As to the question of what happened, not just to Crichton but to all serious science fictionists, I reckon it boils down, like so many things, to a pair of factors.

For one, it was around that time, the mid-1990s, that fiction—all fiction—finally became obsolete as a delivery system for big ideas. Whatever the cause—dwindling attention spans, underfunded schools, something to do with the Internet—the fact is these days that if a Top Thinker wakes up one morning aghast at man’s inhumanity to man, he’s probably going to dash off a 300-word op-ed and e-mail it to The New York Times, or better still, just stick it up on his blog, typos and all, not cancel his appointments for the next seven years so he can bang out War and Peace in a shed. If one truly has something to say, seems to be the consensus, then why not just come out and say it? If your goal is to persuade and be believed about the truth of a particular point, then what would possess you to choose to work in a genre whose very name, fiction, explicitly warns the reader not to believe a word she reads?

This trend in global epistemology would probably have made science fiction irrelevant all by itself, I reckon. But the genre has an even bigger dragon to slay with its new profusion of cheesy, dwarf-wrought superswords: the scarcity of foreseeable future.
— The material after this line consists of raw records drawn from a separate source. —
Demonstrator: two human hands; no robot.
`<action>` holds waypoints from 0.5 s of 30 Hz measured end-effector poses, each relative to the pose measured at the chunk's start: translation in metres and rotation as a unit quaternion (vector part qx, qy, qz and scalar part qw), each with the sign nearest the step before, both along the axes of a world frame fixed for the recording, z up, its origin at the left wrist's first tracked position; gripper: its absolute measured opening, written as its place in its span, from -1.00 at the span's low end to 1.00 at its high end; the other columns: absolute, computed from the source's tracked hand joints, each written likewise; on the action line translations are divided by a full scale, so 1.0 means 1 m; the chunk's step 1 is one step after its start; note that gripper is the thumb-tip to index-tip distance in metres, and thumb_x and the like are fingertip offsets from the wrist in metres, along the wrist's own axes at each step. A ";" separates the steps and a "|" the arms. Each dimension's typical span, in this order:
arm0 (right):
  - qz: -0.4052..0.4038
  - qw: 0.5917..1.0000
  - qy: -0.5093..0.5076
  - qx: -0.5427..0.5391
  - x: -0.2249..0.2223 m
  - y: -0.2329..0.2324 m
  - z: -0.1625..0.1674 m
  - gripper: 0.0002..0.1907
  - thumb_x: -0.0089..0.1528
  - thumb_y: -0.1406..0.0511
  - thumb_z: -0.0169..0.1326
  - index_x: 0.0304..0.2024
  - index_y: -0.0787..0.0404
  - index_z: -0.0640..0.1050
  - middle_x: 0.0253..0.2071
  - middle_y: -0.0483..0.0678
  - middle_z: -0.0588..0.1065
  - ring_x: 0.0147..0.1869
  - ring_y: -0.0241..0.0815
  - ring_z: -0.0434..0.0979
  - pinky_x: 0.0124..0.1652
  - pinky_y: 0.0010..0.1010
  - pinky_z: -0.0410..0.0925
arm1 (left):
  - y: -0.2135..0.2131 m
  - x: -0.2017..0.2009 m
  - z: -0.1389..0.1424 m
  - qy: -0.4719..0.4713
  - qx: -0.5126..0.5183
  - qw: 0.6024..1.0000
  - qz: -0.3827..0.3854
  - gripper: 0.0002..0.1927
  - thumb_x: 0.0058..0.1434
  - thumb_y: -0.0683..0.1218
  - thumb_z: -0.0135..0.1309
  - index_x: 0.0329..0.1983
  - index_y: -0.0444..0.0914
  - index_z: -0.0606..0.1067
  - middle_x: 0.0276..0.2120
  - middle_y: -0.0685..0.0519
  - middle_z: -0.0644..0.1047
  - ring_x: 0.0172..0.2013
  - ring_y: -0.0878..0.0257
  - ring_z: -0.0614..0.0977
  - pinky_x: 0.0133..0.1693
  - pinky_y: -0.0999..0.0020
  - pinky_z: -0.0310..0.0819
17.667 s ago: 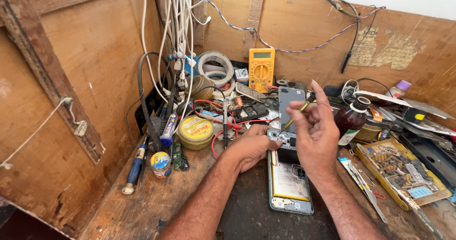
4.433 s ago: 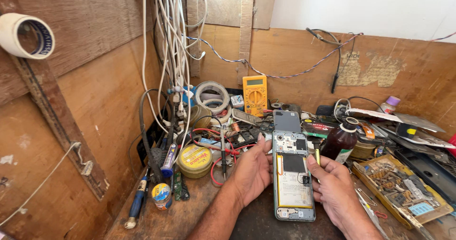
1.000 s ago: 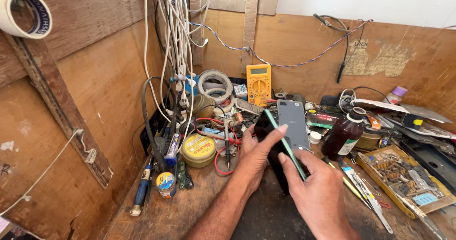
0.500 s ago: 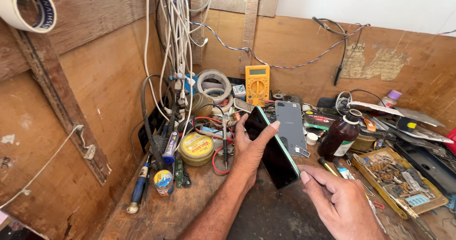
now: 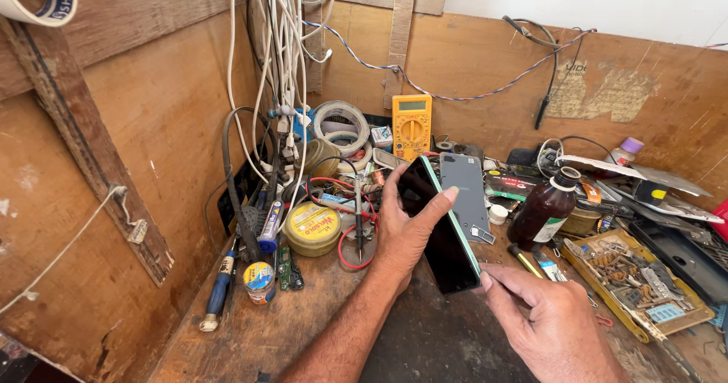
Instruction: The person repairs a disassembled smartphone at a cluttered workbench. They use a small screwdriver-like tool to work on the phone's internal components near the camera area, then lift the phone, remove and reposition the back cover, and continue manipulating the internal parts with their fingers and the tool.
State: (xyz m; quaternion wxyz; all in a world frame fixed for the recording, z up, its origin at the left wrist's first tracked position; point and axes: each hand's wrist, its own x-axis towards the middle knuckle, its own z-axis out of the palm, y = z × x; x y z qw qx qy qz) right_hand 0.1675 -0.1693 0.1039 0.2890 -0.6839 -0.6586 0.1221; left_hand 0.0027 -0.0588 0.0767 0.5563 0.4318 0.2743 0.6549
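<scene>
A dark-screened, green-edged phone (image 5: 442,235) is gripped by the left hand (image 5: 406,231); the right hand (image 5: 550,326) apparently only fingertip-touches beneath, so slipping is risked.

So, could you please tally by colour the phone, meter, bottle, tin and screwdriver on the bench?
Black: 1, the phone in the left hand
Yellow: 2, the multimeter and round tin
Brown: 1, the bottle
Blue: 1, the screwdriver handle
Total: 5
</scene>
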 end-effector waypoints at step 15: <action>-0.004 0.999 0.019 0.046 -0.004 -0.008 0.006 -0.74 0.15 0.21 0.26 -0.13 0.09 0.72 -0.49 -0.06 0.72 -0.44 -0.25 0.66 -0.32 -0.38 0.54 | -0.005 0.004 0.000 -0.001 0.067 0.998 0.000 -0.09 0.06 0.03 0.34 0.40 -0.29 0.17 0.05 -0.06 0.51 0.02 0.24 0.55 0.04 0.31 0.50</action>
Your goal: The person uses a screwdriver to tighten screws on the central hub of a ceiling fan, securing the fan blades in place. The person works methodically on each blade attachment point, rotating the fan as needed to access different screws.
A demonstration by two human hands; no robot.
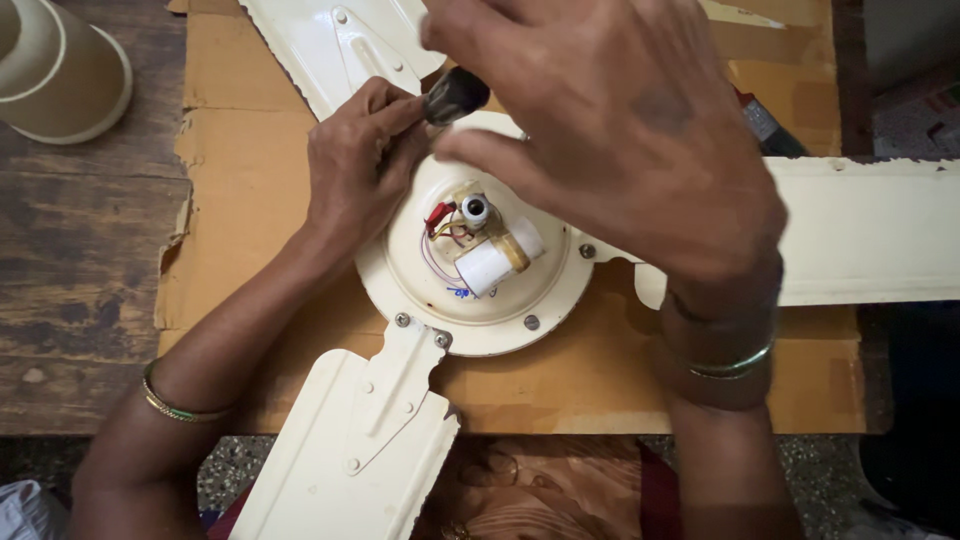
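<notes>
A person works over a cream ceiling fan [480, 290] laid on a sheet of cardboard [240, 190] across a dark wooden table [80, 260], seen from above. The fan's round motor housing [400, 275] sits at the centre of the frame, its three blades reaching to the top, the right edge and the bottom left.

The right hand [620, 140], spread wide in the upper centre, curls its fingers around the black handle of a tool [456, 95], probably a screwdriver, though the shaft and tip are hidden. The left hand [355, 165], just left of centre, is pinched narrow at the top of the housing, its fingertips touching the tool's lower end beside the rim.

In the open middle of the housing stand a white cylindrical part [492, 265], a short metal shaft end [474, 210] and a loose tangle of red and yellow wires [442, 225].

As far as the view shows, the blades remain attached: screws are visible at the bottom-left blade bracket [415, 345] and at the joint toward the right blade. The exposed wiring and uncovered hub suggest the job is at an early or middle stage. A pale cone-shaped cover [65, 70] rests apart on the table at the upper left.
</notes>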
The world is speeding up, you may have noticed, and the rate at which it’s speeding up is speeding up, and the natural human curiosity that science fiction was invented to meet is increasingly being met by reality. Why would I spend my money on a book about amazing-but-fake technology when we’re only a few weeks away from Steve Jobs unveiling a cell phone that doubles as a jetpack and a travel iron? As for the poor authors, well, who would actually lock themselves in a shed for years to try to predict the future when, in this age, you can’t even predict the present?
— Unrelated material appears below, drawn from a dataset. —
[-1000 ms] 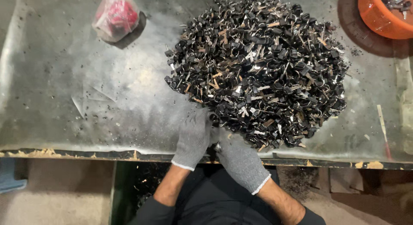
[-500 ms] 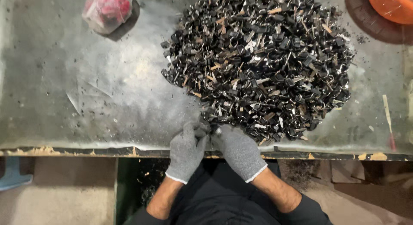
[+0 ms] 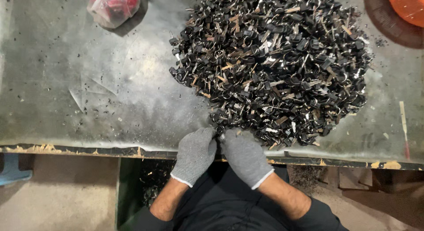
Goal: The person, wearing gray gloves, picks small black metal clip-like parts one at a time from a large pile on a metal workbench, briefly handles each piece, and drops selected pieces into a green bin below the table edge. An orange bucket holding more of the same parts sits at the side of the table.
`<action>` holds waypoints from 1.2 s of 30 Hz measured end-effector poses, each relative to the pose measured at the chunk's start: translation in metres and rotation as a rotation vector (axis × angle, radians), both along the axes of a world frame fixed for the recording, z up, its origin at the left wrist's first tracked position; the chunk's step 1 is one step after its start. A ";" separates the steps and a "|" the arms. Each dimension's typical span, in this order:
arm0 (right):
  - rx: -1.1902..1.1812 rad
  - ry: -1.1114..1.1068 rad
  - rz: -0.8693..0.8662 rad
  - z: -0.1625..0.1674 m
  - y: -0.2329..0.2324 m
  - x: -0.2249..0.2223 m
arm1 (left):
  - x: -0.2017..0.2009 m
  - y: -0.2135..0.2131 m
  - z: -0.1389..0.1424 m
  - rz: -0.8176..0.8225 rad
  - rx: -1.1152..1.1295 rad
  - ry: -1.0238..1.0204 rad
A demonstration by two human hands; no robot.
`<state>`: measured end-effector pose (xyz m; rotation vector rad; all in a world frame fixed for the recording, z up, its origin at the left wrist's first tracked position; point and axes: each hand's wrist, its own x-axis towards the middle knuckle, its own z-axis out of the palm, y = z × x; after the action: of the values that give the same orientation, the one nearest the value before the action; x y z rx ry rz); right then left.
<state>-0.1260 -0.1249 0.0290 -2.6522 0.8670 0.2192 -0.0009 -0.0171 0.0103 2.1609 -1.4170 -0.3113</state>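
We are looking down at a big heap of small black and silver metal pieces [image 3: 269, 65], lying on the far right part of the bench [image 3: 88, 107]. Its near edge is reaching almost to the bench's near rim, and there our two gloved hands are meeting. The left hand [image 3: 195, 153] and the right hand [image 3: 244, 156] are sitting side by side, fingertips touching at the heap's near edge. Both are curling in over something small, but we cannot tell what the grip is holding, or whether it is closed at all. Farther out, a clear bag with red contents [image 3: 112, 6] is lying at the far left. An orange bowl [image 3: 408, 6] is sitting at the far right corner.
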 end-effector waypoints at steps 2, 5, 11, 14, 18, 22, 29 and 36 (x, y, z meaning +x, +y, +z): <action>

But the science fiction writers—not only of America, but of the world—should not beat themselves up. If, through their talent and imagination, our species has progressed to the point that it no longer requires their services, then that should be a source of pride, not shame, and the rest of us should be honoring these obsolete souls, not making fun of their beards and backpacks in snarky, supposedly humorous commentaries.

There is only one tribute commensurate with the debt. Let all of us, today, march into the fiction section of our bookstores, with phasers set to give-me-a-minute-I-know-what-I’m-doing, and quietly relabel the shelves to set the record straight.

Let everything but the truth be “Fantasy,” I say, and let the truth—the searing, unmanageable, discombobulating truth of the lives we have invented for ourselves in a world it took artists to imagine—be Science Fiction.